Amazon CodeGuru is a developer tool that provides intelligent recommendations to improve code quality and identify an application’s most expensive lines of code. CodeGuru Reviewer analyzes existing code bases in the repository, identifies hard-to-find bugs and critical issues with high accuracy, provides intelligent suggestions on how to remediate them, and creates a baseline for successive code reviews.

• An ML-powered service for automated code reviews and application performance recommendations
• Provides two functionalities
• CodeGuru Reviewer: automated code reviews for static code analysis (development) – Amazon CodeGuru provides intelligent recommendations to improve code quality and identify an application’s most expensive lines of code.
• CodeGuru Profiler: visibility/recommendations about application performance during runtime (production)

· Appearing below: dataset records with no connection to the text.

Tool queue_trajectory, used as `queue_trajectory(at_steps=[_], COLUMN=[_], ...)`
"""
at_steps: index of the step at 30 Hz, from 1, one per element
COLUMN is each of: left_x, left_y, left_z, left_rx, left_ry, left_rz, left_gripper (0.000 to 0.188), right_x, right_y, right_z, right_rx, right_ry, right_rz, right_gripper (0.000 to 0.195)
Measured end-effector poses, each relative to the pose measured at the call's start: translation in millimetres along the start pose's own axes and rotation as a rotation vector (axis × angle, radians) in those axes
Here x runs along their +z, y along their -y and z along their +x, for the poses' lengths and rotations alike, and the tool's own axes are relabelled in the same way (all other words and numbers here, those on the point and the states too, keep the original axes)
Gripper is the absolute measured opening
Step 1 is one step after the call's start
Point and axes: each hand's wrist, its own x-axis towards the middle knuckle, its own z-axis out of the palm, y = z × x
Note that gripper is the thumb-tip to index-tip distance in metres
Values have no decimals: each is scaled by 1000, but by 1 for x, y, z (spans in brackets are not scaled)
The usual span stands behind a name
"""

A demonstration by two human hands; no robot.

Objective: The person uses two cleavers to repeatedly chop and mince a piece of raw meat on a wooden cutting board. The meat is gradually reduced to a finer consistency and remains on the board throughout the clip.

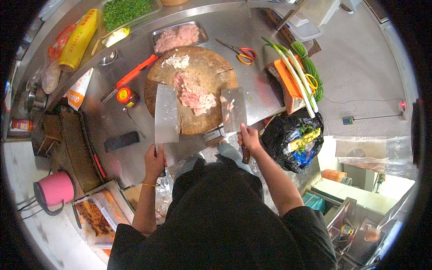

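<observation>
My left hand (156,160) grips the handle of a cleaver (166,113), whose broad blade lies over the left edge of a round wooden chopping block (219,72). In my right hand (249,139) is the handle of a second cleaver (234,108); its blade, with bits of meat stuck on it, is at the block's right edge. Between the blades, raw pale-pink meat (195,96) lies in a loose heap on the block. Chopped white pieces (177,61) sit behind it. A metal tray (206,37) of minced raw meat stands just beyond the block.
Scissors (245,55) lie behind right, near leeks (297,72) on an orange holder. Left are a red-lidded jar (127,96), a spoon (135,124), a dark phone-like slab (121,141) and an orange-red tool (136,71). A black-bagged bin (275,145) stands right of my right hand.
</observation>
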Motion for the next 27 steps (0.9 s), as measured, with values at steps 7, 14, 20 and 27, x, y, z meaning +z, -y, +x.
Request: queue_trajectory(at_steps=[7,14,20,27], left_x=[6,2,10,55], left_y=[15,3,2,-45], left_z=[55,111,101,47], left_rx=[237,409,270,-59], left_ry=[-91,24,117,180], left_rz=[357,479,445,-85], left_gripper=[27,28,26,19], right_x=[57,133,145,62], right_y=[-51,-27,19,53], right_z=[7,20,62,129], right_rx=[-31,75,158,-89], right_ry=[44,-9,2,132], right_rz=[83,239,441,-279], right_gripper=[34,28,28,30])
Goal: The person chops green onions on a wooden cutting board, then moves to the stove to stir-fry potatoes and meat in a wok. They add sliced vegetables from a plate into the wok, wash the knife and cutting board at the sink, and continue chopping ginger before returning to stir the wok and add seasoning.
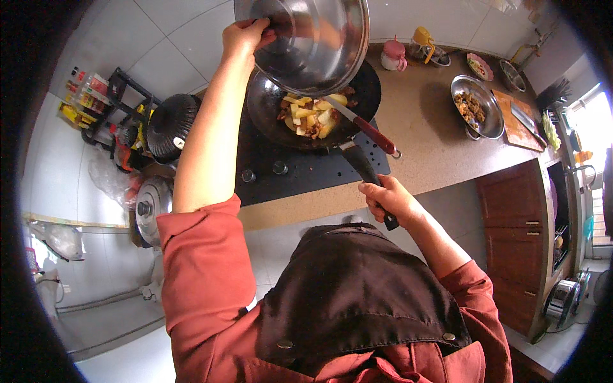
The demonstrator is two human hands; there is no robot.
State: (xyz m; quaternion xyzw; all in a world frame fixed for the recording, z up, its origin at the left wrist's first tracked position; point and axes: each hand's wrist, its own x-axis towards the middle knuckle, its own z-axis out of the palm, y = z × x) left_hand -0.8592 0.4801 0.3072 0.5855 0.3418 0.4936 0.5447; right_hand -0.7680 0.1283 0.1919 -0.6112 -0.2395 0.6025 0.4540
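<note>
High over the far side of a black wok (pixel 266 112), my left hand (pixel 246 38) holds a tilted stainless steel basin (pixel 311 52) by its edge. My right hand (pixel 390 198) grips the wok's black handle (pixel 361 163). Pale yellow chunks, apparently potato (pixel 306 113), lie in the wok with browned pieces that look like meat (pixel 313 130). The basin hides the wok's far part. A spatula with a red handle (pixel 376 135) leans on the near right rim, its metal end among the food. The wok sits on a black glass cooktop (pixel 306 174) with knobs in front.
A steel bowl of browned food (pixel 471 107) stands on the right counter. Beyond it lies a cutting board (pixel 515 127) with a cleaver (pixel 527 122). A pink-lidded jar (pixel 394 55) and a yellow-topped jug (pixel 422 44) stand behind. Left are a dark pot (pixel 172 127) and a lidded pot (pixel 155 210).
</note>
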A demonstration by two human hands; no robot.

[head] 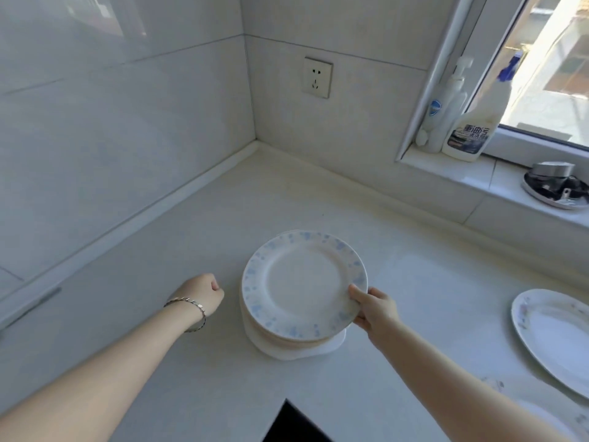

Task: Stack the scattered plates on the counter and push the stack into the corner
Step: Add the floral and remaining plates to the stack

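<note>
1. Right hand (pixel 374 309) pinches the rim of the round white blue-speckled ceramic plate (pixel 302 285), resting tilted on the stack of pale plates (pixel 287 344) mid-counter, well short of the corner.
2. Left hand (pixel 204 293) fisted, holding nothing.
3. Centre it before letting go (stack looks uneven).
4. Plate count unclear; oval white floral-rimmed plate (pixel 554 333) cut off at right.

Wall socket (pixel 317 77) on the tiled back wall, right of the corner seam. Window (pixel 541 59) at top right, bright outside. On the windowsill (pixel 462 173): white pump bottle (pixel 446 103) against the frame, spray bottle (pixel 478 122) with blue trigger and dark printed label just beside it, touching or nearly so. Further right on the sill, a shallow dish (pixel 556 189) holding dark metal bits, contents unclear. Black panel corner (pixel 293 422) at the bottom edge, set into the bench (pixel 191 234).
</note>
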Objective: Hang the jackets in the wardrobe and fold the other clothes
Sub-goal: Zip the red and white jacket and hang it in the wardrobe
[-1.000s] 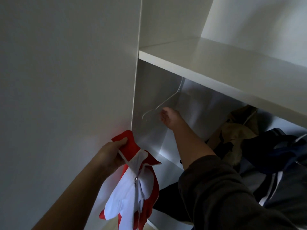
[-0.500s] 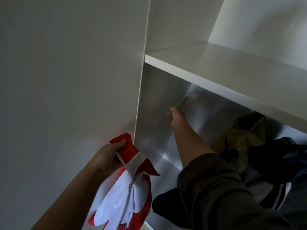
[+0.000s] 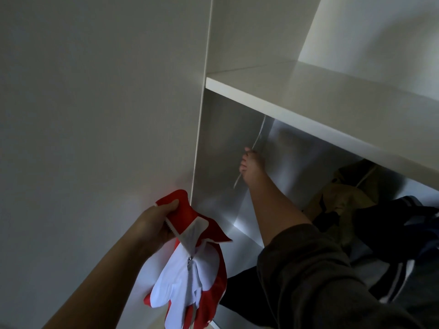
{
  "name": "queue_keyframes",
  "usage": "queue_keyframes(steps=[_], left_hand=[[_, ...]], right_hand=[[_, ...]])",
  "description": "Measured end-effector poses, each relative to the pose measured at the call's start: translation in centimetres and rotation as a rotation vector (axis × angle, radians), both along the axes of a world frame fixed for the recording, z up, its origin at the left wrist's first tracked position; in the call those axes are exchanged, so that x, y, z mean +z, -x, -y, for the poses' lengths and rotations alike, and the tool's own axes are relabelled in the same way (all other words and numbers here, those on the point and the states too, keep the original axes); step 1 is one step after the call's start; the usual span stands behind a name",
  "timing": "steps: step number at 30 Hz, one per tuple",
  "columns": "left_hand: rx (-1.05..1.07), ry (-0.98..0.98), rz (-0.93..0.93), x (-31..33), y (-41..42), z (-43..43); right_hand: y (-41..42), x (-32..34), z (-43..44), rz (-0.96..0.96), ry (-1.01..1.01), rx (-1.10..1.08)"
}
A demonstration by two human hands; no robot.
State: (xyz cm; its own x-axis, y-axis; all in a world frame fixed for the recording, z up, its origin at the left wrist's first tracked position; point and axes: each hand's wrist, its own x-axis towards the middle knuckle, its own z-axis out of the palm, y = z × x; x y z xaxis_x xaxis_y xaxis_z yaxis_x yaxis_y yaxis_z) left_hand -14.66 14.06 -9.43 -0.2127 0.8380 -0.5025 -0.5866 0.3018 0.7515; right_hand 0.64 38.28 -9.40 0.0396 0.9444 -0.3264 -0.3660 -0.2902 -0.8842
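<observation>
Two hands: left hand (image 3: 156, 224) and right hand (image 3: 251, 165), one item each.
Change: a second ago the right hand was just reaching the hanger (image 3: 259, 136); now it sits higher and wraps it, and the hanger is tipped steeply.
Meaning: probably the hanger is coming off to take the jacket (image 3: 187, 276); hanging not yet done.
Left hand: thumb and fingers pinch the red collar, at the wardrobe's front edge.
Jacket: red and white, zipped, dangling below that hand, outside the compartment.
Right hand: fingers curled tight round the thin white hanger, deep inside.
Hanger top: hidden under the shelf (image 3: 332, 98).
Far right: tan garment (image 3: 342, 193) and dark garment (image 3: 392, 222) already inside.
</observation>
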Motion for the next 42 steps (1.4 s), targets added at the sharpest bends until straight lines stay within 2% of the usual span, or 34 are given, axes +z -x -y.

• Identify critical issues, security vulnerabilities, and hard-to-find bugs
• Example: standard coding best practices, resource leaks, security detection, input validation
• Uses Machine Learning and automated reasoning
• Hard-learned lessons across millions of code reviews on 1000s of open-source and Amazon repositories
• Supports Java and Python
• Integrates with GitHub, Bitbucket, and AWS CodeCommit

AWS Service Health Dashboard

The AWS Health Dashboard is the single place to learn about the availability and operations of AWS services. You can view the overall status of AWS services, and you can sign in to view personalized communications about your particular AWS account or organization.

AWS Personal Health Dashboard

AWS Personal Health Dashboard provides a personalized view into the performance and availability of the AWS services you are using, as well as alerts automatically triggered by changes in the health of those services.

• AWS Personal Health Dashboard provides alerts and remediation guidance when AWS is experiencing events that may impact you.
• While the Service Health Dashboard displays the general status of AWS services, Personal Health Dashboard gives you a personalized view of the performance and availability of the AWS services underlying your AWS resources.
• The dashboard displays relevant and timely information to help you manage events in progress and provides proactive notification to help you plan for scheduled activities.